Large eddy simulation of pressure fluctuations inside stenosed blood vessels towards noninvasive diagnosis of atherosclerosis

Özden, Kamil
Atherosclerosis is a cardiovascular disease, in which plaque builds up inside a blood vessel, narrowing it down and forming a stenosis that adversely affects the flow. Because of the stenosis, turbulent flow occurs at the post-stenotic region, which causespressure fluctuations on the vessel wall. The resulting murmurpropogates through the surrounding tissue and reaches the skin surface.

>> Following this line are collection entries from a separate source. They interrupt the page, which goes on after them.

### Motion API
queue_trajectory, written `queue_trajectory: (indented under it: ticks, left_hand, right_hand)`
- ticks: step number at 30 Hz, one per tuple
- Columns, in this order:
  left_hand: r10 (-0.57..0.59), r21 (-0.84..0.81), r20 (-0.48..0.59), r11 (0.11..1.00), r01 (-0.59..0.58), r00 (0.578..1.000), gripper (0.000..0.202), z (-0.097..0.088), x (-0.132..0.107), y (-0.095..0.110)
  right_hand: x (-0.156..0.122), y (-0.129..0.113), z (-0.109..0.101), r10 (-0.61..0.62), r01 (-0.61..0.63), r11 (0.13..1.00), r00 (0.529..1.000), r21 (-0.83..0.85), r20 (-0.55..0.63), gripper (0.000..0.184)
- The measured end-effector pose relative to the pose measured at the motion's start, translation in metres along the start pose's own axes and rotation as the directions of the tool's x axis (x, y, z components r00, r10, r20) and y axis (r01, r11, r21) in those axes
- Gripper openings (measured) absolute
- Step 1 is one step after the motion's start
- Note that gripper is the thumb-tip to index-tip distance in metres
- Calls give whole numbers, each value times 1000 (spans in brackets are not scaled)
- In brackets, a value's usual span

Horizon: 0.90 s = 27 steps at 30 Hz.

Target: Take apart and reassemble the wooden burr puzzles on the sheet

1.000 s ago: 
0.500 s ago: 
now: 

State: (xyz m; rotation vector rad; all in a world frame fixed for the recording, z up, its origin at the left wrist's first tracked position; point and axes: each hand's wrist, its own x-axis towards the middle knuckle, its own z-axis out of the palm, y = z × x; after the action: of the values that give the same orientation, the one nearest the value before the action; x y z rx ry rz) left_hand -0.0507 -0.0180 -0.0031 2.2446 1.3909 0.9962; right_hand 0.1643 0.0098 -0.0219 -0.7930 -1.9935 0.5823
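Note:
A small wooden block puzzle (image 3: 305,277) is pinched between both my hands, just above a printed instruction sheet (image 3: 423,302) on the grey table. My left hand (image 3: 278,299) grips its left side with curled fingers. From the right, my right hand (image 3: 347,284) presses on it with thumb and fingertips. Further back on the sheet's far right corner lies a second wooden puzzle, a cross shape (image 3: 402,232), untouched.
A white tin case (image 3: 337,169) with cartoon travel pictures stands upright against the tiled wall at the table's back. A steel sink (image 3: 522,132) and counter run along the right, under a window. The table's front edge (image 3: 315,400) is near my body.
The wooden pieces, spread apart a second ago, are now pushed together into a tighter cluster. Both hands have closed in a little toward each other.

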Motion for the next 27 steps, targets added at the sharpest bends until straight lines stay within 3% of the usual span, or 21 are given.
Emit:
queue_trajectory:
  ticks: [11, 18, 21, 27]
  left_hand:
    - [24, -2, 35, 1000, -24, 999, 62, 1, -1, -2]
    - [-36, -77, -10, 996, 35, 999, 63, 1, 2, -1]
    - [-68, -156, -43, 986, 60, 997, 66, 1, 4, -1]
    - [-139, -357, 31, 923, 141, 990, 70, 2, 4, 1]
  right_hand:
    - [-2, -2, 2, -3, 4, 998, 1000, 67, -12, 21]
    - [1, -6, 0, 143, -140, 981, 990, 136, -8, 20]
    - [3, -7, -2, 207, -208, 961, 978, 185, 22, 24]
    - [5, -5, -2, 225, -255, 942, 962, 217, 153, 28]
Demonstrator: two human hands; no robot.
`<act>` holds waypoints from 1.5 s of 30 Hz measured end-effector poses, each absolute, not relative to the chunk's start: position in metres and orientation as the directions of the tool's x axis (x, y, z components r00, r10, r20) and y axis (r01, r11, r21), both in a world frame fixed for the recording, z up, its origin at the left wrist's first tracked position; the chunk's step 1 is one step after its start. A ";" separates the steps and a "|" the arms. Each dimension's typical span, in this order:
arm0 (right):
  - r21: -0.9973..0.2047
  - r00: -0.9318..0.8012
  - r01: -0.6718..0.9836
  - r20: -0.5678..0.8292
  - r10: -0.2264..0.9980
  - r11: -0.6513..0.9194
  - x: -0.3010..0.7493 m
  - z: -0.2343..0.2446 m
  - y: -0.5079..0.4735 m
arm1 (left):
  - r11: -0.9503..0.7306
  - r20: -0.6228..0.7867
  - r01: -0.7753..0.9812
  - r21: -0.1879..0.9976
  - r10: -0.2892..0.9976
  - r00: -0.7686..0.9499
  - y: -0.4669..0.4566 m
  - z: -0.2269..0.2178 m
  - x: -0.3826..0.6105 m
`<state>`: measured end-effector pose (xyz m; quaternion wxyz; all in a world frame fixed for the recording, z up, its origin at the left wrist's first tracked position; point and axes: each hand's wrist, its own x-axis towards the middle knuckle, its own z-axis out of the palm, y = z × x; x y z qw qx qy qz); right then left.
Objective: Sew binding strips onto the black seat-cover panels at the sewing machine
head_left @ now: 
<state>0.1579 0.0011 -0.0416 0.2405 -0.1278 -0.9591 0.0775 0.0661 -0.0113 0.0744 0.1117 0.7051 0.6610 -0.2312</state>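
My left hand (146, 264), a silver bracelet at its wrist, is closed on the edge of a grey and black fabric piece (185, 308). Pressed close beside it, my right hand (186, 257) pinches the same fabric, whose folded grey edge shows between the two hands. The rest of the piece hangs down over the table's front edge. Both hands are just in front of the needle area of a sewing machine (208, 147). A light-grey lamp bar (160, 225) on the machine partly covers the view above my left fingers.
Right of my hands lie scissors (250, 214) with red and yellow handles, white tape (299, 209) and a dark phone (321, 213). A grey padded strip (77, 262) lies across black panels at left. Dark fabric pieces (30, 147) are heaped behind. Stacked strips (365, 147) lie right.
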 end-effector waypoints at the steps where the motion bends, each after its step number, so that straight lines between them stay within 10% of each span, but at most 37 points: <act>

These sounds emitted from the stenosed vessels are evaluated as a sign of stenosis. In this study, large eddy simulations are conducted to investigate the turbulence- induced wall pressure fluctuations and resulting acoustic emission. In these simulations, the structures around the blood vessel are not modeled, the vessel wall is considered as rigid and only the flow inside the blood vessel is solved. Simulations are performed under both non-pulsatile and pulsatile flow conditions by using Newtonian and non-Newtonian fluid models. The two main parameters considered for this purpose are the stenosis severity and shape. The results show that stenosis severity under a certain level does not cause disturbance at the post- stenotic region. For stenoses above this critical level, increasing stenosis severity has an intensifying effect on the wall pressure fluctuations. Eccentric stenosis morphology causes more severe fluctuations than an axisymmetric one. Stenosis shape affects both the magnitude of fluctuations and the duration in which the pressure fluctuations are intense during the pulsatile cycle. Obtained pressure fluctuations are converted into sound and investigated in terms of sound levels and patterns. Sounds emitted from the blood vessels with different stenosis severities and shapes have different sound characteristics, and provide important information about the stenosis. Therefore, both the stenosis severity and shape must be taken into account to develop an acoustic-based diagnostic system.